Noble v. Draper

71 Cal. Rptr. 3d 870, 159 Cal. App. 4th 810, 8 Cal. Daily Op. Serv. 1514
CourtCalifornia Court of Appeal
DecidedJanuary 31, 2008
DocketC053918
StatusPublished

This text of 71 Cal. Rptr. 3d 870 (Noble v. Draper) is published on Counsel Stack Legal Research, covering California Court of Appeal primary law. Counsel Stack provides free access to over 12 million legal documents including statutes, case law, regulations, and constitutions.

Bluebook
Noble v. Draper, 71 Cal. Rptr. 3d 870, 159 Cal. App. 4th 810, 8 Cal. Daily Op. Serv. 1514 (Cal. Ct. App. 2008).

Opinion

* Pursuant to California Rules of Court, rule 8.1110, this opinion is certified for publication with the exception of part II-B of the DISCUSSION.

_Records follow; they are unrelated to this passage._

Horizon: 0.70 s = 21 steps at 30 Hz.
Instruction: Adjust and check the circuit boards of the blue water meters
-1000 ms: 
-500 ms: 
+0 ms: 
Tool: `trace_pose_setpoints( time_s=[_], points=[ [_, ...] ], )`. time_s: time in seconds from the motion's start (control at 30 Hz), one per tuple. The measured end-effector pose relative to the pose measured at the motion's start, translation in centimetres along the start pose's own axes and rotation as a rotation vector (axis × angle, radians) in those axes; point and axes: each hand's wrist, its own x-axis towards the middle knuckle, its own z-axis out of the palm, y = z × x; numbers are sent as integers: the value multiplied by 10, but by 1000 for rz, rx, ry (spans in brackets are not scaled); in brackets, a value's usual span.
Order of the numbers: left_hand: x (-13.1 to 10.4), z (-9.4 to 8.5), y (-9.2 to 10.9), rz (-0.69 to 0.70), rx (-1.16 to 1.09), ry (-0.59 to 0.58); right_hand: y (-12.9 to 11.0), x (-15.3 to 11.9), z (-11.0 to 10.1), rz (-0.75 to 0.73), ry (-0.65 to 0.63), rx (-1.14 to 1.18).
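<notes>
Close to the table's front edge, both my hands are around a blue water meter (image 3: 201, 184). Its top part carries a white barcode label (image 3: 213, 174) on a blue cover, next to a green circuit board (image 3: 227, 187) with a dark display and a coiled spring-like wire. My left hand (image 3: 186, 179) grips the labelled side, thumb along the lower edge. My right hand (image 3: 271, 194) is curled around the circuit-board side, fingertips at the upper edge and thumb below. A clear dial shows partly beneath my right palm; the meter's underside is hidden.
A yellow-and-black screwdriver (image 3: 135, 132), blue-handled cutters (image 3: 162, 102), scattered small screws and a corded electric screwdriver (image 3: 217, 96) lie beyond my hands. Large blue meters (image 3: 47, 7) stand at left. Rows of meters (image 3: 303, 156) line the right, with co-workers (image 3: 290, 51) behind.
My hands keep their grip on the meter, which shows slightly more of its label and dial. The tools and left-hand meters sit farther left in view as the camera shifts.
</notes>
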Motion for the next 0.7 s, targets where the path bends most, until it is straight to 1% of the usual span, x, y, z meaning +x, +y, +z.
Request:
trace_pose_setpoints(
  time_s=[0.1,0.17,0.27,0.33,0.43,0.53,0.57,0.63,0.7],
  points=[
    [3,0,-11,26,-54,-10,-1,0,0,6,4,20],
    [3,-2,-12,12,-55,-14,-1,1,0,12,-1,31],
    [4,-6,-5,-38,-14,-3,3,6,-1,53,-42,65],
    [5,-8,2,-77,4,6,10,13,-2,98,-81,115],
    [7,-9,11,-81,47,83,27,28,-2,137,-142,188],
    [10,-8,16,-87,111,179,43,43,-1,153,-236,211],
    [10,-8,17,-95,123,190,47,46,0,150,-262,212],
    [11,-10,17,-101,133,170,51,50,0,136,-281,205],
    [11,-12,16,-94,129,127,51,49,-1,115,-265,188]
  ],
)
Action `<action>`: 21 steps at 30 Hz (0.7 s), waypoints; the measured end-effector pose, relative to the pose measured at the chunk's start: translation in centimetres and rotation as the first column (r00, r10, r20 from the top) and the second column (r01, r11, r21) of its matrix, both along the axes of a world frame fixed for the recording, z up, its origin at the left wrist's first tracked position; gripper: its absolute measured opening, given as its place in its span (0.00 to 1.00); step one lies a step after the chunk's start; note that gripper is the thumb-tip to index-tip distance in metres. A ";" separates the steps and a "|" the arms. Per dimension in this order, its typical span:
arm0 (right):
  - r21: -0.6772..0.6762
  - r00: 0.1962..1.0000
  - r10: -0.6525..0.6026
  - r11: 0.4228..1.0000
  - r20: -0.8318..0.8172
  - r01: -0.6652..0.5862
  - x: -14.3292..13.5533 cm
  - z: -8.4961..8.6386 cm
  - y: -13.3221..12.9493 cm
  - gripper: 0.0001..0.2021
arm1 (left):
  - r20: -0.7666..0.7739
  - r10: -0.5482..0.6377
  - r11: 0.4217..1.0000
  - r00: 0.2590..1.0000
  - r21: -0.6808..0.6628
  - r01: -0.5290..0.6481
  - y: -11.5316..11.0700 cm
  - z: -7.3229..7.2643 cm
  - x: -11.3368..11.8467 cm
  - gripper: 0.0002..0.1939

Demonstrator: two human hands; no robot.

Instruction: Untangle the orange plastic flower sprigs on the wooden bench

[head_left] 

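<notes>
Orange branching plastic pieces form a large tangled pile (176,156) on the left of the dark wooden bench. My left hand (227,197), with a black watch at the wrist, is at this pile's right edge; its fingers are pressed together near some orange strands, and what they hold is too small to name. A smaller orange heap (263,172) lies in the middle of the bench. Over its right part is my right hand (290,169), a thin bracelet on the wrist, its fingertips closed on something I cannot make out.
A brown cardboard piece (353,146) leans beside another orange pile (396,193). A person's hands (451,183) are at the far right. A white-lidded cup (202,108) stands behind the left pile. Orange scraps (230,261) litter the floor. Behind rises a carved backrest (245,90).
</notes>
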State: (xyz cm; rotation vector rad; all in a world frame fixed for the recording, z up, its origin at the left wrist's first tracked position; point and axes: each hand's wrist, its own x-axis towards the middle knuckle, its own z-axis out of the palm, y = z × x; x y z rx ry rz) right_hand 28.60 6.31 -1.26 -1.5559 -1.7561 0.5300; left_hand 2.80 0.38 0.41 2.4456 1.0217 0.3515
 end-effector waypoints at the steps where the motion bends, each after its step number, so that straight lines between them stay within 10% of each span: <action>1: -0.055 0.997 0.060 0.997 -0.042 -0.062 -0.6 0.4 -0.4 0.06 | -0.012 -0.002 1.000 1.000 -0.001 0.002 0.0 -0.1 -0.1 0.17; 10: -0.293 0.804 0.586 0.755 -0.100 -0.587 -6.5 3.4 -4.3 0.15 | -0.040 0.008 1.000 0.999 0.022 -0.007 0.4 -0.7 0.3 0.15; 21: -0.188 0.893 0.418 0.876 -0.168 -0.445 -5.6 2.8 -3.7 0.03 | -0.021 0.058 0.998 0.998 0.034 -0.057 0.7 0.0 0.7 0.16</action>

[EDITORS' NOTE: THE TEXT OF THIS MODIFIED AND REPRINTED. SEE160 Cal.App.4th 1.] [EDITORS' NOTE: THIS PAGE CONTAINS HEADNOTES. HEADNOTES ARE NOT AN OFFICIAL PRODUCT OF THE COURT, THEREFORE THEY ARE NOT DISPLAYED.] *Page 812

[EDITORS' NOTE: THIS PAGE CONTAINS HEADNOTES. HEADNOTES ARE NOT AN OFFICIAL PRODUCT OF THE COURT, THEREFORE THEY ARE NOT DISPLAYED.] *Page 813

[EDITORS' NOTE: THIS PAGE CONTAINS HEADNOTES. HEADNOTES ARE NOT AN OFFICIAL PRODUCT OF THE COURT, THEREFORE THEY ARE NOT DISPLAYED.] *Page 814 OPINION

In this case alleging employment relationships gone awry, plaintiffs Joaquin Noble (Noble), Jose Antonio Hernandez, Manuel Moreno, and Maria de Lourdes Rios de Noble (Maria Noble) appeal from a judgment entered in favor of defendants Martha Draper and Velasco, Inc., doing business as Cha-Cha's Cocina Mexicana, following the trial court's granting of defense motions for separate trial of special defenses (Code Civ. Proc., § 597) and for judgment on the pleadings. We shall conclude the judgment must be reversed in part, because this civil action by some of the plaintiffs (Noble and Hernandez), alleging fraudulent inducement to enter employment, is not precluded by their prior pursuit of wage claims in an administrative forum before the Labor Commissioner pursuant to Labor Code section 98 et seq.1 We shall also conclude Moreno's claims are precluded by the Labor Commissioner's conclusion that he was not an employee, and we shall therefore affirm the judgment against Moreno. We shall also affirm judgment on the pleadings entered in favor of defendants as to a cause of action for intentional infliction of emotional distress, and we therefore affirm the judgment against Maria Noble, who was a plaintiff only as to this count.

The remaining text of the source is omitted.